Arch Dermatol. 1998;134(5):582-587. doi:10.1001/archderm.134.5.582
Abstract

Background  Carbon dioxide laser resurfacing has recently come into favor for the treatment of photodamaged skin. While the clinical and histologic effects of high-energy short-pulse carbon dioxide lasers on human skin have been investigated, the ultrastructural effects of these lasers have not been documented. Our objective was to study the ultrastructural effects of a high-energy pulsed carbon dioxide laser on photodamaged human skin.

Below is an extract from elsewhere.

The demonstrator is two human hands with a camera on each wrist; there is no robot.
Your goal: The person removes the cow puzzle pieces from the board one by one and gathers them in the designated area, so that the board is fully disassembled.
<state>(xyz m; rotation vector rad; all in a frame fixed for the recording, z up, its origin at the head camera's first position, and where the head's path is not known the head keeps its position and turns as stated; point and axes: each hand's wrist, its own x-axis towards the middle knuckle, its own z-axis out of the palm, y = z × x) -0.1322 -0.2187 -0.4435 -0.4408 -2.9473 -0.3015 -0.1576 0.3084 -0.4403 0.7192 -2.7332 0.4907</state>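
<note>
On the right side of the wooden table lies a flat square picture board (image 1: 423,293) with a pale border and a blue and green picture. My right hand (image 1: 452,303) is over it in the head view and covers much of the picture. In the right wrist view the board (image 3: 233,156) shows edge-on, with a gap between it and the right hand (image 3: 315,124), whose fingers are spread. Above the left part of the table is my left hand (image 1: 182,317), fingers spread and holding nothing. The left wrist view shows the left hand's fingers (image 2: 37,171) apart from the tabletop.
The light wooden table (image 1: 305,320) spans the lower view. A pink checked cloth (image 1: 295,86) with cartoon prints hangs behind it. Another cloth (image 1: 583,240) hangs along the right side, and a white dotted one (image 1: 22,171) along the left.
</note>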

Observations  Before laser surgery, the ultrastructural changes characteristic of photodamaged skin were evident. Immediately after treatment, there was extensive coagulation necrosis of the epidermis and papillary dermis. Thirty days after treatment, there was no evidence of intercellular or intracellular edema, and ordered differentiation of the epidermal keratinocytes, with a loss of keratinocyte dysplasia, was seen. Increased numbers of desmosomes and tonofibrils were noted. New deposition of collagen was present in the papillary dermis. The ultrastructural findings seen at 90 days after treatment were similar to those seen at 30 days, apart from increased organization of collagen fibers in the papillary dermis.

Conclusions  Treatment with the high-energy pulsed carbon dioxide laser appears to reverse the epidermal and dermal changes of photoaging on an ultrastructural level. These changes appear morphologically to be consistent with previously described clinical and histologic changes following laser resurfacing.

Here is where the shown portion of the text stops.